Prompt
Repeat exactly the opening lines of the records, ending with the line that contains "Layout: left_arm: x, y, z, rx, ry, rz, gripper".

Data for this exercise
#####

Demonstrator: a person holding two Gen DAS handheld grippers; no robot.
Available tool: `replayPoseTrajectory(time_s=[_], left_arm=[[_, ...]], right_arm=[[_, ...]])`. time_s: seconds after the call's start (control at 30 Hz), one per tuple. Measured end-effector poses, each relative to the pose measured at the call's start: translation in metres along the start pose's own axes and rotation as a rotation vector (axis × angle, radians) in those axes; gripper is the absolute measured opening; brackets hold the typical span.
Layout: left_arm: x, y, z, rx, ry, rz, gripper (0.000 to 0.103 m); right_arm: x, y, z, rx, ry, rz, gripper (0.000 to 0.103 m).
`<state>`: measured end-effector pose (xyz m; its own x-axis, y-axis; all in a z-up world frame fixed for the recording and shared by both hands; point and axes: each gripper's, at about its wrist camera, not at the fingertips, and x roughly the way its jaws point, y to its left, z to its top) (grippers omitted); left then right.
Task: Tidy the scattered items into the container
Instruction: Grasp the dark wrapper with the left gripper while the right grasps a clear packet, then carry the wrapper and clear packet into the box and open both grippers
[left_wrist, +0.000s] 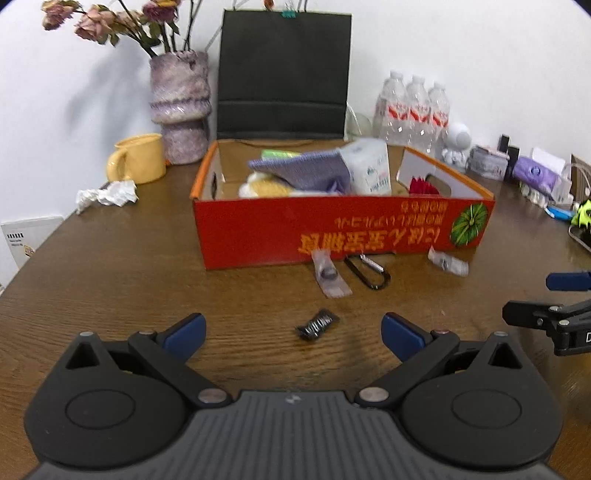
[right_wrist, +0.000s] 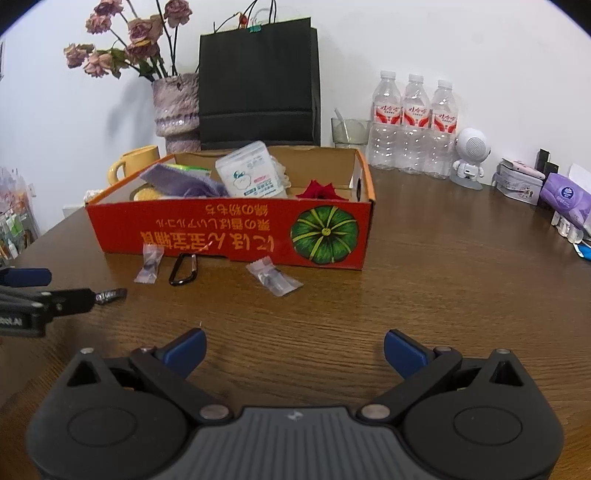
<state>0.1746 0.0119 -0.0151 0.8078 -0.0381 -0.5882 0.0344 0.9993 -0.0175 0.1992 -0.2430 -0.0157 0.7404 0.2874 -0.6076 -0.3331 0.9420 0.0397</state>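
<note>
Left wrist view: left gripper (left_wrist: 293, 328) hangs low over the wooden table (left_wrist: 129, 266), jaws spread wide, nothing between them. A small black spring (left_wrist: 317, 324) lies on the table just ahead, roughly centred between the blue pads (left_wrist: 186, 330).

Right wrist view: right gripper (right_wrist: 294, 349) also spread wide and empty, over bare table, well apart from any item.

Container: red cardboard box (left_wrist: 332, 229), open top, already holding a purple cloth (left_wrist: 306, 170), a white packet (left_wrist: 371, 168) and something red in the right corner. Left to tidy, lying near the box's front wall: two clear wrapped sachets (left_wrist: 330, 275) (left_wrist: 447, 261) and a black carabiner (left_wrist: 367, 268) between them, plus the spring nearer the gripper.

Judged step: lining up on the spring.

Risks:
- Spring is small and round; pads closing off-centre could roll or flick it away across the table.
- Coming down too low, the pads could scrape the tabletop and close above or beside it.
- Sachets are flat and slippery; likely to slide rather than lift.
- Left view is blurred, so the spring's exact lie is uncertain.
</note>
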Motion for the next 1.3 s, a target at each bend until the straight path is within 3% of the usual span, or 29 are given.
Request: replayPoseTrajectory(time_s=[0.2,0.33,0.43,0.5,0.53,0.67,0.77,0.87,0.9,0.93,1.3], left_arm=[[0.018,-0.005,-0.004,0.026,0.035,-0.006,0.079],[0.024,-0.005,-0.002,0.043,0.034,-0.013,0.071],[0.028,-0.003,0.001,0.056,0.029,-0.026,0.057],[0.028,0.000,0.002,0.045,0.016,-0.023,0.020],[0.028,0.001,0.002,0.037,0.013,-0.022,0.013],[0.030,0.003,0.004,0.036,0.011,-0.039,0.012],[0.038,0.004,0.010,0.028,0.011,-0.044,0.012],[0.047,0.008,0.016,-0.006,0.011,-0.057,0.012],[0.049,0.009,0.018,-0.018,0.011,-0.064,0.011],[0.051,0.011,0.019,-0.029,0.011,-0.072,0.011],[0.048,0.021,0.017,-0.094,-0.004,-0.089,0.011]], right_arm=[[0.009,0.003,-0.002,-0.009,0.021,0.001,0.102],[0.014,0.004,0.000,-0.008,0.024,0.010,0.102],[0.018,0.006,0.005,-0.011,0.017,0.015,0.101],[0.024,0.008,0.010,-0.019,0.012,0.017,0.100],[0.028,0.009,0.013,-0.024,0.010,0.013,0.097],[0.050,0.009,0.029,-0.045,0.011,0.002,0.093],[0.068,0.008,0.039,-0.054,0.011,-0.002,0.077],[0.079,0.006,0.041,-0.047,0.024,0.048,0.053],[0.077,0.007,0.040,-0.062,0.018,0.053,0.031],[0.075,0.008,0.040,-0.068,0.016,0.061,0.017],[0.055,0.015,0.031,-0.043,-0.022,0.094,0.016]])
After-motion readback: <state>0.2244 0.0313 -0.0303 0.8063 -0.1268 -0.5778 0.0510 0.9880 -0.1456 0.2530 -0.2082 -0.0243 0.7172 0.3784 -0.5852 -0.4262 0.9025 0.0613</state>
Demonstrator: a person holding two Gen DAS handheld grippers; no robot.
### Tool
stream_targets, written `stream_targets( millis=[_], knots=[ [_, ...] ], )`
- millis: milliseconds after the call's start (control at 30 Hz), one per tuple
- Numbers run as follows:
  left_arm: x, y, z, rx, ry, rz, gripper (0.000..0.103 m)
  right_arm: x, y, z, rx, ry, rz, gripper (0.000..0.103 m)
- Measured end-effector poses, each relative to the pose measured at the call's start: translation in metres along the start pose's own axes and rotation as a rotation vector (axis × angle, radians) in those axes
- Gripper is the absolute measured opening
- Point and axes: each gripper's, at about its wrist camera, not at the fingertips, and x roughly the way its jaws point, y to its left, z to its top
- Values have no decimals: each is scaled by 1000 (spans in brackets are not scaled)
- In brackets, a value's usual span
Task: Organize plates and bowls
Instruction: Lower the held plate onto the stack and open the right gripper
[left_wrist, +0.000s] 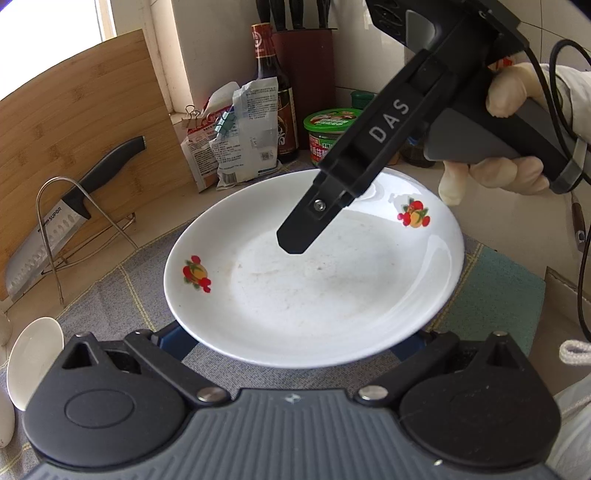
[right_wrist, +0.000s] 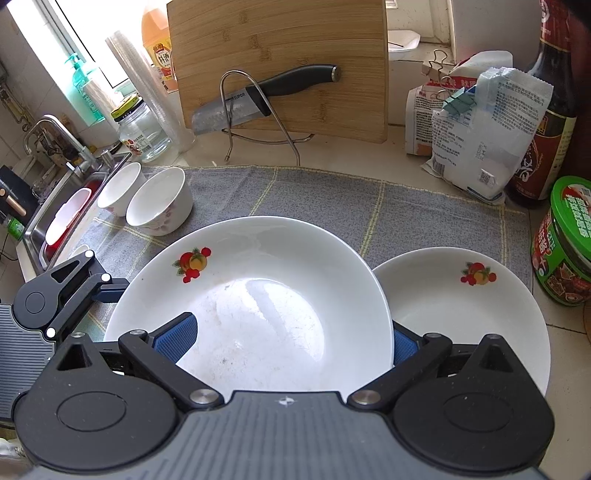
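A white plate with fruit prints (left_wrist: 314, 295) (right_wrist: 258, 295) fills the space in front of both grippers, above the grey mat (right_wrist: 332, 199). Its right rim overlaps a second fruit-print plate (right_wrist: 461, 325). My left gripper (left_wrist: 290, 345) is open, and both blue pads disappear under the plate's near rim; one of its fingers (right_wrist: 109, 288) meets the plate's left edge. My right gripper (right_wrist: 291, 339) is also open and straddles the rim. Its left pad (right_wrist: 177, 338) lies over the plate's inside, and the right pad sits outside the rim. Two white bowls (right_wrist: 159, 206) (right_wrist: 120, 192) stand on the mat's far left.
A bamboo cutting board (right_wrist: 280, 66) and a knife (right_wrist: 258, 96) on a wire rack stand at the back. Clipped bags (right_wrist: 476, 140), a sauce bottle (right_wrist: 546, 122) and a green tub (right_wrist: 565, 243) crowd the right. A sink (right_wrist: 66, 214) lies left. A gloved hand (left_wrist: 509, 170) holds the right gripper.
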Motion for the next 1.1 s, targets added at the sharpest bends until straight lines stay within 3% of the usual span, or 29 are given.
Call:
stream_targets(
  millis=[667,1100],
  knots=[
    [21,-31,19,117,-10,-129,103,-35,-37,-41,148,-47,-90,103],
    [41,-40,28,152,-2,-163,102,-40,-59,-50,199,-56,-116,103]
  ],
)
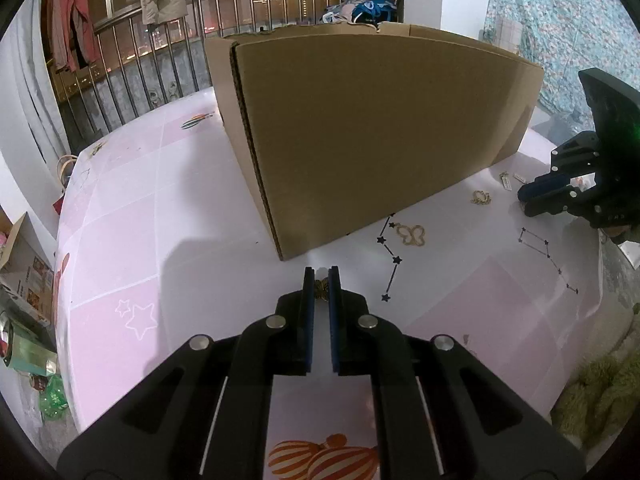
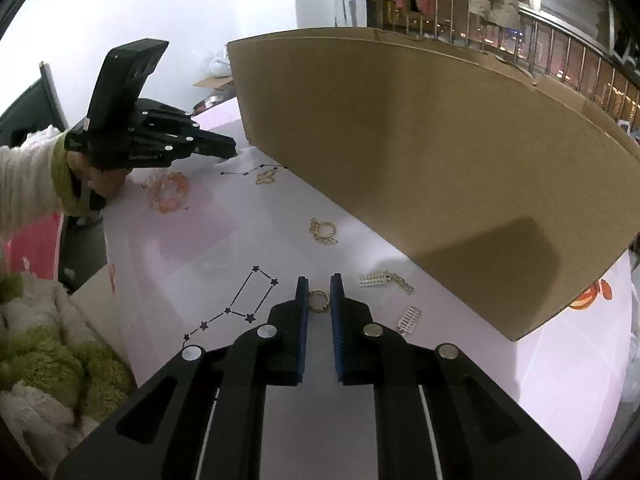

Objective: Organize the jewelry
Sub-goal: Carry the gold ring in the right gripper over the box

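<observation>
Gold trinket [image 1: 321, 290] pinched in our left gripper [image 1: 321, 280]; right gripper [image 2: 319, 290] clamped on gold ring [image 2: 319, 301]. We judge pickup step; next lift both into cardboard box [image 1: 376, 128].

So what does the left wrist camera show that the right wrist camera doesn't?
Only the left wrist view shows the small gold piece pinched in the left tool, and the hot-air balloon print at the near table edge. Only the right wrist view shows the gold ring between the right tool's fingers, two white ladder-shaped charms, and the person's sleeve. Both show the cardboard box, the pink tablecloth and a butterfly-shaped gold charm.
</observation>
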`<state>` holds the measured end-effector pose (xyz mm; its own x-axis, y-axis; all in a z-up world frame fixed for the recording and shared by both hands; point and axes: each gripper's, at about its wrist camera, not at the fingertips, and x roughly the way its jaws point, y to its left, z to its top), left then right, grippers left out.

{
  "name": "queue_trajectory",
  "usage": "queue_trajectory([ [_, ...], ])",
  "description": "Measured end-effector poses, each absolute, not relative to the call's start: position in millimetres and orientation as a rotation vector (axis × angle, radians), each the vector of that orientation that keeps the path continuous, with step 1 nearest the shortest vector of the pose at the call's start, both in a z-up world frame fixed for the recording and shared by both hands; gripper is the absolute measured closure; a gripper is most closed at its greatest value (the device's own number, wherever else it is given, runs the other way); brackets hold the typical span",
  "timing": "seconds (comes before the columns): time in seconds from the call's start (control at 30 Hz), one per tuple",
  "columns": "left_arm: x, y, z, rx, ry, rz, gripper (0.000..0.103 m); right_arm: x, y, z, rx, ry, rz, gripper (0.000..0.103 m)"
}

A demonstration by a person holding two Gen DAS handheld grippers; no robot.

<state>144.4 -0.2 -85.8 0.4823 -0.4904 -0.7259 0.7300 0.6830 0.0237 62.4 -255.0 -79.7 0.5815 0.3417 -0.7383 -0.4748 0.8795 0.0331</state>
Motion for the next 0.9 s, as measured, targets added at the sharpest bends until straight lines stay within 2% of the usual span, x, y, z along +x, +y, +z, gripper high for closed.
queue_trajectory([
  [0.57, 137.9, 0.4, -74.2, 0.347, 0.725, -0.751, 0.098, 55.1, -254.5, -71.8, -0.152, 0.778, 0.456, 0.092],
  [0.77, 124.7, 4.7, -48.7, 0.334, 0.676, -0.747, 0.098, 46.6, -253.5, -53.3, -0.148, 0.72, 0.454, 0.092],
  [0.9, 108.0, 5.6, -10.0, 0.328, 0.589, -0.76, 0.098, 39.8, -253.0, -27.5, -0.138, 0.646, 0.462, 0.092],
])
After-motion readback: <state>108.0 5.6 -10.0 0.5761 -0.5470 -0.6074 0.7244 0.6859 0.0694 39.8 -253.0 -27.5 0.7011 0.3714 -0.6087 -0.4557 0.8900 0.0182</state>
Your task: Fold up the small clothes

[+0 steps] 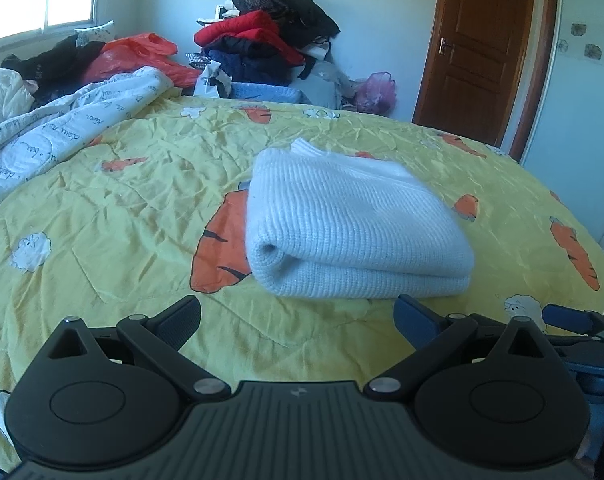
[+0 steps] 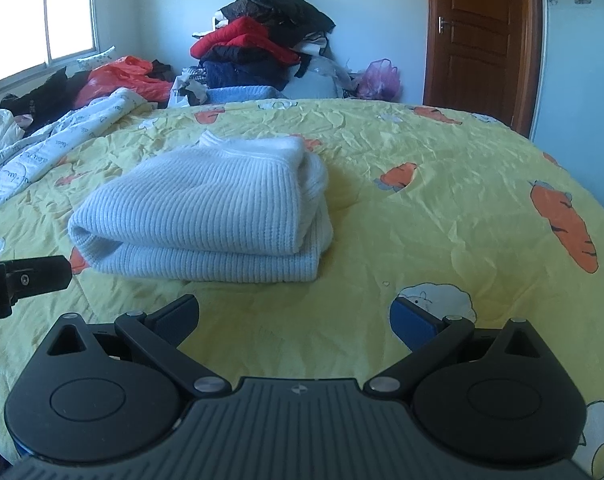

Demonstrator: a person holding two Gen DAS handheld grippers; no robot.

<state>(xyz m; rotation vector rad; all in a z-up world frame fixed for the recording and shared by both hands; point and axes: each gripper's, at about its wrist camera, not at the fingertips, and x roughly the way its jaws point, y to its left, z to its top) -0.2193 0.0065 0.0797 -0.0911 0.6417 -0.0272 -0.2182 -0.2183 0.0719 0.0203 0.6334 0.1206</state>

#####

Written solution
Demonstrator: a person holding two Gen DAS handheld grippers; no robot.
Available tool: `replayPoseTrajectory(time_s=[_], left_arm=[[_, ...]], right_arm=[[_, ...]])`. time_s: seconds after the call's start (control at 30 Hz), one per tuple. Measured end-effector poses, each relative to the pose measured at the call's start: translation in metres along the start pose's own axes and rotation as a rotation vector (axis × angle, radians) in those axes; gripper is the absolute measured opening; brackets hold the typical span.
Layout: left_arm: x, y, z, rx, ry, rz, gripper (0.000 to 0.103 m); right_arm: x, y, z, rx, ry, rz, gripper (0.000 to 0.103 m).

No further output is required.